» BRIEF: Pick out the lines below that include the string "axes".

= = = = = = =

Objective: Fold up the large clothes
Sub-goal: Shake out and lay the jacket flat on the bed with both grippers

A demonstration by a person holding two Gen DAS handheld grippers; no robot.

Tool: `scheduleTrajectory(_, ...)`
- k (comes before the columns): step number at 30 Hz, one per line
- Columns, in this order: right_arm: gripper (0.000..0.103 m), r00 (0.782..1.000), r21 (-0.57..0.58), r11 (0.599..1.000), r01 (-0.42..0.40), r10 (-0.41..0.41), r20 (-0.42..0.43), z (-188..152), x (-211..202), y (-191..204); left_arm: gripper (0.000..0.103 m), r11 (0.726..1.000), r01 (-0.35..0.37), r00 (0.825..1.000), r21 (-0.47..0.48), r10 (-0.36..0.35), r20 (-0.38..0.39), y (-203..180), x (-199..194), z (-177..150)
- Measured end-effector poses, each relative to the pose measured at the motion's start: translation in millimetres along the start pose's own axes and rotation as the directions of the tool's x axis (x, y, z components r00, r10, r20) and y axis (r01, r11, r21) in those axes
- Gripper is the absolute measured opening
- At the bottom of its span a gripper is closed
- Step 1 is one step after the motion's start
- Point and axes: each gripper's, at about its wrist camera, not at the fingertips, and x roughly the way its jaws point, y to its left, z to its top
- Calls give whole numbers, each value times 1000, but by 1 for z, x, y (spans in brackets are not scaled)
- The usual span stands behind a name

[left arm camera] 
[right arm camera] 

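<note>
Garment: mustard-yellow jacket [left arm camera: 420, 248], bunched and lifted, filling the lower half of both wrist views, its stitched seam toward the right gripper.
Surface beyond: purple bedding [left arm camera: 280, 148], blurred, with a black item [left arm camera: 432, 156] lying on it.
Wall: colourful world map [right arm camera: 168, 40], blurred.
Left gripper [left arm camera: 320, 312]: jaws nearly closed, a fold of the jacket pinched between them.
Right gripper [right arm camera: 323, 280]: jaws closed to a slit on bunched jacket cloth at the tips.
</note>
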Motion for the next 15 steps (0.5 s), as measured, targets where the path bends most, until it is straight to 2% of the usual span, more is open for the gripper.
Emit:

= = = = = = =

» FINISHED TASK:
- Measured end-effector poses, each relative to the pose measured at the motion's start: translation in millimetres along the start pose's own axes and rotation as the directions of the tool's x axis (x, y, z components r00, r10, r20) and y axis (r01, r11, r21) in those axes
- Point and axes: each gripper's, at about its wrist camera, not at the fingertips, and x roughly the way its jaws point, y to its left, z to its top

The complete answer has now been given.